ASSIGNMENT: Once you know how many lines below hold "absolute", reply with that number and add nothing.

RECORDED INFORMATION:
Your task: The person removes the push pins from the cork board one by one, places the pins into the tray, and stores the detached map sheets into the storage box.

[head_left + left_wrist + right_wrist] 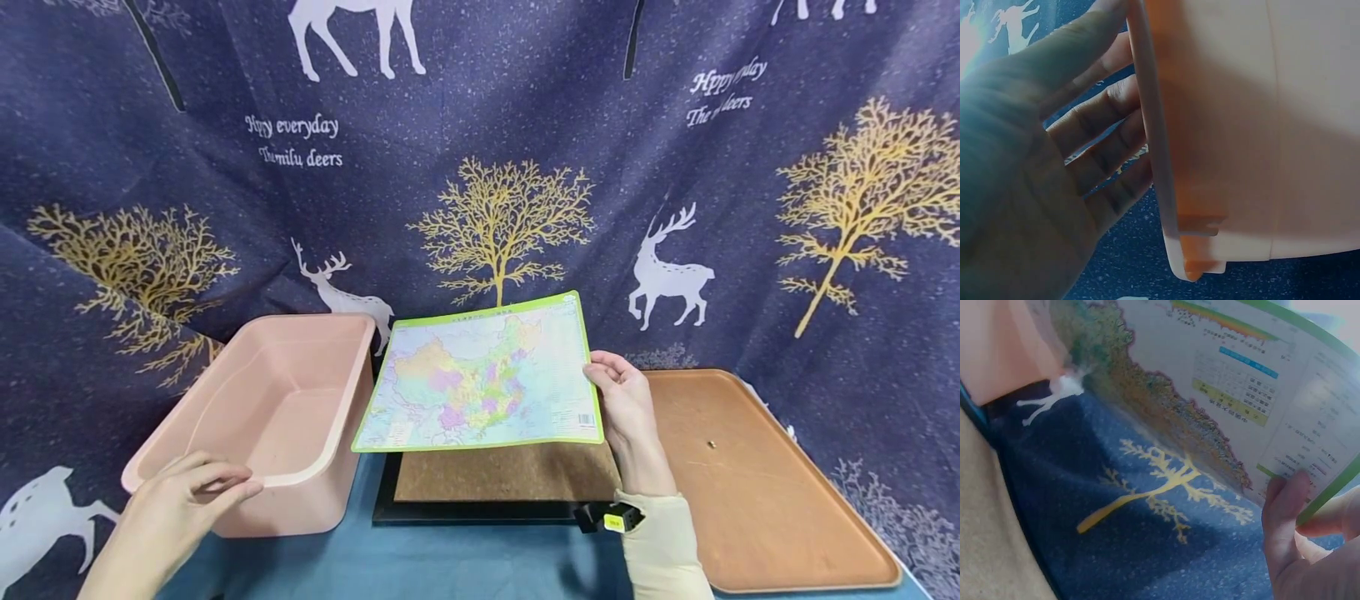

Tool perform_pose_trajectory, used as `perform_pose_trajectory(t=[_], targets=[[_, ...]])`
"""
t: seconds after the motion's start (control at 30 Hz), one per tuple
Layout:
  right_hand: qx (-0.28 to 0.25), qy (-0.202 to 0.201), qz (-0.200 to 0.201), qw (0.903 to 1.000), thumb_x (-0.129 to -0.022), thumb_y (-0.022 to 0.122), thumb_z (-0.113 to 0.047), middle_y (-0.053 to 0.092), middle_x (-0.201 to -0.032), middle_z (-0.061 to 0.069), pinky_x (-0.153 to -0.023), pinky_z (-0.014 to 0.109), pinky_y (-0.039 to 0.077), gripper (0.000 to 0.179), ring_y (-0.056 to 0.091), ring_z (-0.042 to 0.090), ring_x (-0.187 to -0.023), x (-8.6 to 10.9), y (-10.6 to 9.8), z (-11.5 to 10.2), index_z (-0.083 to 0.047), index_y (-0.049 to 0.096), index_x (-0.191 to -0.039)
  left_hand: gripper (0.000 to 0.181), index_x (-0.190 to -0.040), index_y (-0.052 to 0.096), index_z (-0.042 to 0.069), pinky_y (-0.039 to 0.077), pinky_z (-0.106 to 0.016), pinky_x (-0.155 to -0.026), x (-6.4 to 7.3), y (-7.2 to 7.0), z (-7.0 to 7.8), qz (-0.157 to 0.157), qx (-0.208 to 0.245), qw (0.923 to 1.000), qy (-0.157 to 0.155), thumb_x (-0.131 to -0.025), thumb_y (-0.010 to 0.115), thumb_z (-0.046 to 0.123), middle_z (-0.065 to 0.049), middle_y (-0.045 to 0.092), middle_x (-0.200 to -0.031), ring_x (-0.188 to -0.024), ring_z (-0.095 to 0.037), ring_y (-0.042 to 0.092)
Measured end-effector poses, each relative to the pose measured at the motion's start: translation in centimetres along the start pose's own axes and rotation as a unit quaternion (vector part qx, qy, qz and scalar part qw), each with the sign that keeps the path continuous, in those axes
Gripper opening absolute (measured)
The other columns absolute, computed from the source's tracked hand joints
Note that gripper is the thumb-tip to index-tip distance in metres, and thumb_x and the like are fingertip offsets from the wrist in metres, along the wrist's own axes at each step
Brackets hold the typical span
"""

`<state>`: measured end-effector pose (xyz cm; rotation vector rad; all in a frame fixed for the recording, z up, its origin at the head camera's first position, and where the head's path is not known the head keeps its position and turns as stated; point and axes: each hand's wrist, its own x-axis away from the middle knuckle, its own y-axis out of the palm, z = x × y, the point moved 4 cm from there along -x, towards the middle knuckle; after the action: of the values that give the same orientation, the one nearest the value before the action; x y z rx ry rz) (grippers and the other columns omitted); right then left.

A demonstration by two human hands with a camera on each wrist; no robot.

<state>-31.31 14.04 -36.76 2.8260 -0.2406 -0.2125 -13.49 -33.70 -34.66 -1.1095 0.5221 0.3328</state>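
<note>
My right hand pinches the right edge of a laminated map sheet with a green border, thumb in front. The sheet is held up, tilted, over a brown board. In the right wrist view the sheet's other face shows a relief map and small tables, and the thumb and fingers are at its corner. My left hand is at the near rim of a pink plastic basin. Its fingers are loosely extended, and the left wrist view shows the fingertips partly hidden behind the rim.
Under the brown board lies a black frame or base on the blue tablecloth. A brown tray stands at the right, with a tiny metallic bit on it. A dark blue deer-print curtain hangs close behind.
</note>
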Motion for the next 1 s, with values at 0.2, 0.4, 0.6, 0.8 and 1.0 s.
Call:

ANSWER TO THIS EXERCISE: 2